## WHAT YOU HAVE TO DO
Your response to the data below should hold nothing except the lines from the one containing "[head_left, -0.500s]" down to the one containing "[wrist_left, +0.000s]", reproduced exactly and without pictures.

## RECORDS TO PROCESS
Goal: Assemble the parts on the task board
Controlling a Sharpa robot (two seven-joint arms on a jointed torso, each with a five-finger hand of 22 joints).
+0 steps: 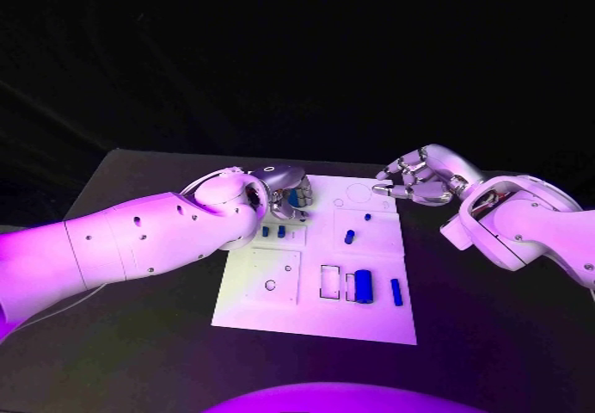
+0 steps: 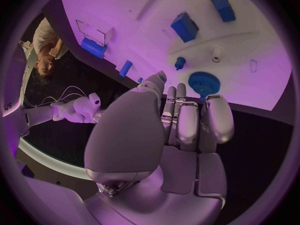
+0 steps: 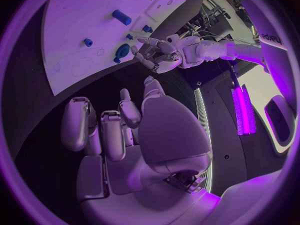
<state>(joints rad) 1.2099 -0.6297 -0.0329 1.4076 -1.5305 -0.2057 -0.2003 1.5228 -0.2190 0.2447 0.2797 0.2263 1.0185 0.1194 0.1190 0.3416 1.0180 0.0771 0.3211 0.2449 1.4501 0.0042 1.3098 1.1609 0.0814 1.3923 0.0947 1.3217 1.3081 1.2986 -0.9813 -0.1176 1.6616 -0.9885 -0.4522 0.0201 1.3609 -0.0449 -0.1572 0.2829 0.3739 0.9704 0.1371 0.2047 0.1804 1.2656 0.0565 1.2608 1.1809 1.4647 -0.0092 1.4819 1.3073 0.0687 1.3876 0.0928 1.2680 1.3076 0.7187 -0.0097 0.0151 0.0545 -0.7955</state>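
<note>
My left hand (image 1: 283,191) sits over the task board (image 1: 279,297) at its upper left corner, about 10 o'clock from the board's middle; in the left wrist view the fingers (image 2: 187,122) lie fairly straight and close together, tips just above the blue gear (image 2: 203,82); I cannot tell whether they touch it, and I see nothing held.

Progress, as a judgement: early to middle. The gear seems seated flat on the board; a small blue peg (image 2: 180,62) stands in it just beside the gear; the rest looks loose. Two small blue blocks (image 1: 272,231) lie at about 9 o'clock; a short blue piece (image 1: 351,236) lies near the middle; the large blue cylinder (image 1: 364,285) rests at about 5 o'clock beside an empty rectangular recess (image 1: 330,281); a thin blue bar (image 1: 397,292) lies further right. Outlined circles (image 1: 366,189) near 1 o'clock hold nothing; so most seats are still to fill.

The board itself: white, flat, rectangular, marked with square and round outlines; parts are small, blue, smooth.

My right hand (image 1: 420,182) hovers at the board's upper right corner, about 1 o'clock, off its edge; fingers curled inward, loosely closed, with nothing in them as far as the right wrist view shows.
</note>
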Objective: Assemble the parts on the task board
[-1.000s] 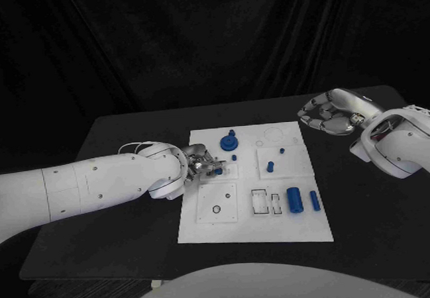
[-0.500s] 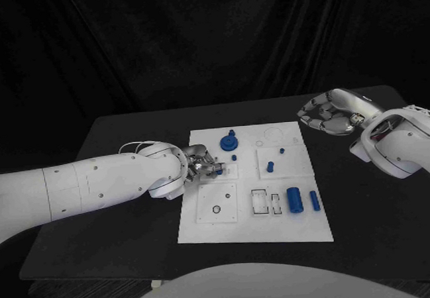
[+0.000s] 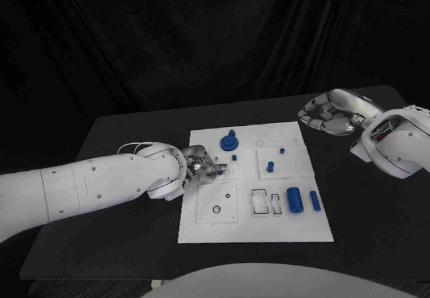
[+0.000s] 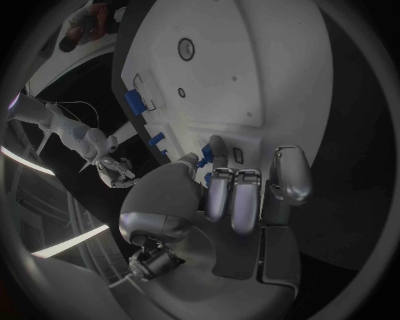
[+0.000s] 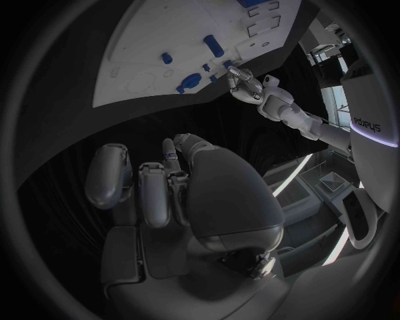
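A flat white task board (image 3: 252,220) lies in the middle of the black table (image 3: 122,213). It is a smooth, long plate with thin outlines of squares and circles drawn on it. Small blue parts sit on it. A round blue part with a knob on top (image 3: 229,143) stands near the far end. A fat blue cylinder (image 3: 295,200) and a thinner blue rod (image 3: 315,200) lie side by side near the right edge. A small blue peg (image 3: 270,165) and a tinier blue stub (image 3: 282,150) sit in a square outline above them.

The shiny silver left hand (image 3: 202,165) on its smooth white arm rests at the left edge of the board. In the left wrist view its fingers (image 4: 236,199) are curled down close to the board, and a small blue piece (image 4: 203,177) shows right by the fingertips. It is not clear if the hand is holding it.

The silver right hand (image 3: 328,115) hangs above the table, beyond the board's far right corner. Its fingers (image 5: 154,193) are curled in toward the palm, with nothing in them.
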You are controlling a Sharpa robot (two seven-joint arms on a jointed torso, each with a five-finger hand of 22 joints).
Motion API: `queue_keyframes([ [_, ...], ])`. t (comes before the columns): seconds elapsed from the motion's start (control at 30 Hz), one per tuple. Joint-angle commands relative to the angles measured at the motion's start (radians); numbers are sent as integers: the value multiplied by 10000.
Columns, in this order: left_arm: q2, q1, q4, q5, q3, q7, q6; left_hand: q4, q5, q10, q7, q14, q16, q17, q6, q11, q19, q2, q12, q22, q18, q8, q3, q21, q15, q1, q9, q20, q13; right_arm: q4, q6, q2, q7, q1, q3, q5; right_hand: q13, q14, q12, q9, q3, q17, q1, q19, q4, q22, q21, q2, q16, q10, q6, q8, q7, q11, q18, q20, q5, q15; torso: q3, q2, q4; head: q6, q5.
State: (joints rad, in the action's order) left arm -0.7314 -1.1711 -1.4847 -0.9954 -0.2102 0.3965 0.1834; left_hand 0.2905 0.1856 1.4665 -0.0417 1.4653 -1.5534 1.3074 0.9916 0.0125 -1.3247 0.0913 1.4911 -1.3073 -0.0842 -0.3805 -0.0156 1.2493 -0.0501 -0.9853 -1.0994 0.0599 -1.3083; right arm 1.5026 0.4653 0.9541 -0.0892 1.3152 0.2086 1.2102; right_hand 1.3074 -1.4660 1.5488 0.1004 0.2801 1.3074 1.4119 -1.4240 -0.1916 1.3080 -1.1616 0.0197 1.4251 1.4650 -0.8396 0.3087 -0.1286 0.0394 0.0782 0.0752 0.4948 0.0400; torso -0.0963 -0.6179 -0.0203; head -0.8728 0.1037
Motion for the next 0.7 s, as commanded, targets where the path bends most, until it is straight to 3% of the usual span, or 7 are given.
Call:
queue_keyframes([
  [0.03, -162, -59, -172, 12, -20, -206, 423, -31, -213, 507, 50, 901, -97, 2383, 163, 94, -209, -105, 183, -1648, 90, -117, 197, 209, -105, -32, -29, -40, -2113, 45, 36, 54, 150, -19, -9, 14, 1916, -516, -63, -6, 57, 155, 35, 69, 48, 1397, 85, 0, -44, 624, 34, -24, -11, 39, 97, -6, 77, -86, 3, -1, 2, 2, -18],
  [0.23, -386, -819, -205, 140, -16, -435, -53, -45, -202, 855, 161, 1055, -174, 2634, 259, 210, -517, -272, 569, -1742, 164, -313, 480, 525, -226, -530, -260, -157, -2431, 79, 104, 92, 176, -10, -10, 14, 1915, -518, -63, -5, 55, 165, 32, 68, 50, 1397, 86, 4, -39, 623, 32, -23, -12, 40, 97, -6, 78, -87, 0, -3, -3, 2, -34],
  [0.33, -396, -1245, 21, 572, -16, -615, -793, -94, -144, 971, 194, 1055, -174, 2634, 259, 244, -594, -329, 709, -1774, 189, -382, 623, 614, -251, -918, -365, -192, -2550, 58, 98, 75, 184, -9, -10, 14, 1917, -518, -62, -5, 55, 162, 31, 67, 51, 1398, 84, 5, -40, 624, 29, -21, -12, 40, 97, -6, 78, -87, 3, 3, -4, 2, -44],
  [0.4, -389, -1493, 245, 940, -15, -656, -1550, -132, -439, 988, 199, 1055, -174, 2634, 237, 247, -621, -310, 729, -1790, 204, -414, 692, 655, -252, -1246, -432, -199, -2568, 27, 85, 42, 195, -8, -10, 14, 1917, -518, -62, -5, 55, 162, 31, 67, 51, 1398, 84, 5, -40, 624, 29, -21, -12, 40, 97, -6, 78, -87, 8, 12, -6, 2, -59],
  [0.43, -376, -1598, 374, 1124, -15, -669, -1939, -119, -896, 965, 183, 1055, -174, 2634, 204, 231, -574, -276, 703, -1774, 194, -419, 724, 600, -243, -1338, -464, -196, -2546, 14, 75, 25, 201, -8, -11, 14, 1917, -518, -62, -5, 55, 162, 31, 67, 51, 1398, 84, 5, -40, 624, 29, -21, -12, 40, 97, -6, 78, -87, 9, 15, -7, 2, -78],
  [0.5, -330, -1745, 635, 1397, -15, -716, -2608, -90, -1241, 956, 175, 1055, -174, 2634, 202, 224, -570, -230, 692, -1777, 199, -429, 741, 603, -239, -1374, -488, -187, -2537, 2, 58, 8, 209, -8, -11, 14, 1910, -517, -65, 0, 58, 155, 26, 65, 52, 1398, 84, 1, -45, 620, 7, -9, -10, 41, 96, -6, 80, -88, 9, 23, -17, 2, -72],
  [0.7, -105, -1906, 1363, 1726, -17, -899, -3389, -162, -744, 948, 164, 1055, -174, 2634, 122, 203, -543, -104, 684, -1783, 201, -396, 689, 599, -201, -1878, -536, -163, -2532, -21, 30, 23, 205, -11, -10, 14, 1915, -519, -63, 3, 60, 163, 23, 64, 53, 1399, 84, -2, -40, 623, -5, -2, -8, 40, 96, -5, 81, -88, 2, 8, -6, 2, -128],
])
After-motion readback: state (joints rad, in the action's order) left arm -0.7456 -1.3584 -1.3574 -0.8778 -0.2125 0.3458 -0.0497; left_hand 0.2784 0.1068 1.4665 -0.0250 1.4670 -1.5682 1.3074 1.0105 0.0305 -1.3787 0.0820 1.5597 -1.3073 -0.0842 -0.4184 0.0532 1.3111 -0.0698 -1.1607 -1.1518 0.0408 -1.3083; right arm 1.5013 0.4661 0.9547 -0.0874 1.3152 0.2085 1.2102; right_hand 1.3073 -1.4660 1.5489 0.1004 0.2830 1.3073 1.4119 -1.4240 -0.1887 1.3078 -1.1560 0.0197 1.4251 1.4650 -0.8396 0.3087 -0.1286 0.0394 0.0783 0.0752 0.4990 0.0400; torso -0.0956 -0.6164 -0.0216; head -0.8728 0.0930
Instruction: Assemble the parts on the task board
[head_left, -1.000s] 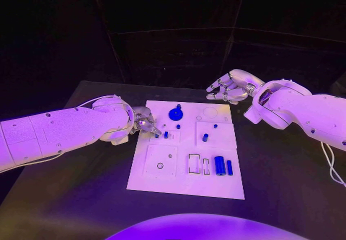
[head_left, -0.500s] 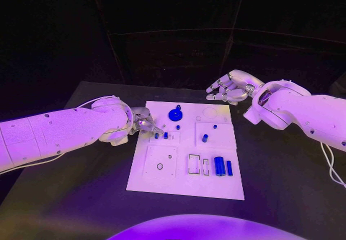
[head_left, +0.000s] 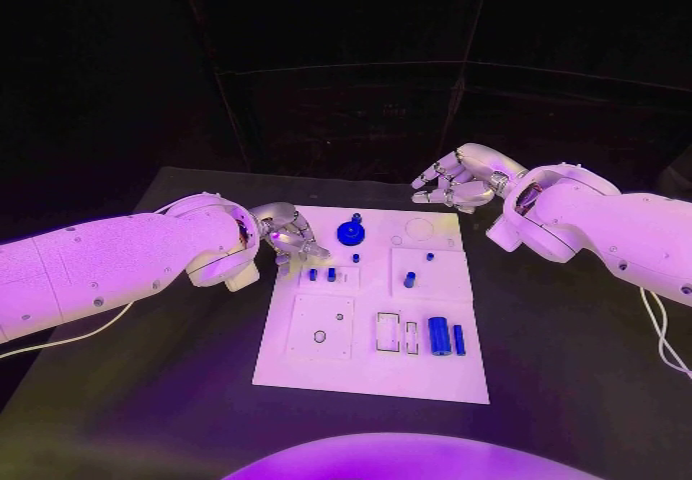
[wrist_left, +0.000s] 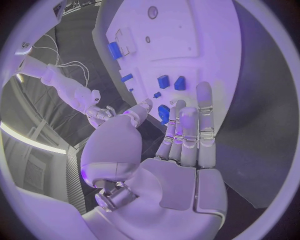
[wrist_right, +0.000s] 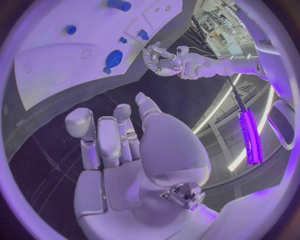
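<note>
The white task board (head_left: 325, 362) lies in the middle of the table. On it are a blue round disc with a knob (head_left: 351, 232), two small blue pegs (head_left: 322, 273) side by side, further pegs (head_left: 410, 278) and two blue cylinders (head_left: 446, 333). My left hand (head_left: 289, 236) hovers over the board's far left edge, just behind the two pegs, fingers stretched out and holding nothing. In the left wrist view the left hand (wrist_left: 181, 150) points at the pegs (wrist_left: 171, 82), and its fingers partly cover the disc (wrist_left: 163, 113). My right hand (head_left: 459, 180) hangs beyond the board's far right corner, open and holding nothing.
The board has several recessed outlines, among them a square plate with a small ring (head_left: 320, 332) and a rectangular slot (head_left: 388, 329). The black table (head_left: 173, 400) surrounds the board. In the right wrist view the left hand (wrist_right: 164, 59) shows past the board's far edge (wrist_right: 94, 87).
My left hand has drawn back from the two small pegs toward the board's far left edge, leaving both pegs uncovered. The right hand has barely moved.
</note>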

## YOUR SOLUTION
[head_left, -0.500s] 
[head_left, +0.000s] 
[wrist_left, +0.000s] 

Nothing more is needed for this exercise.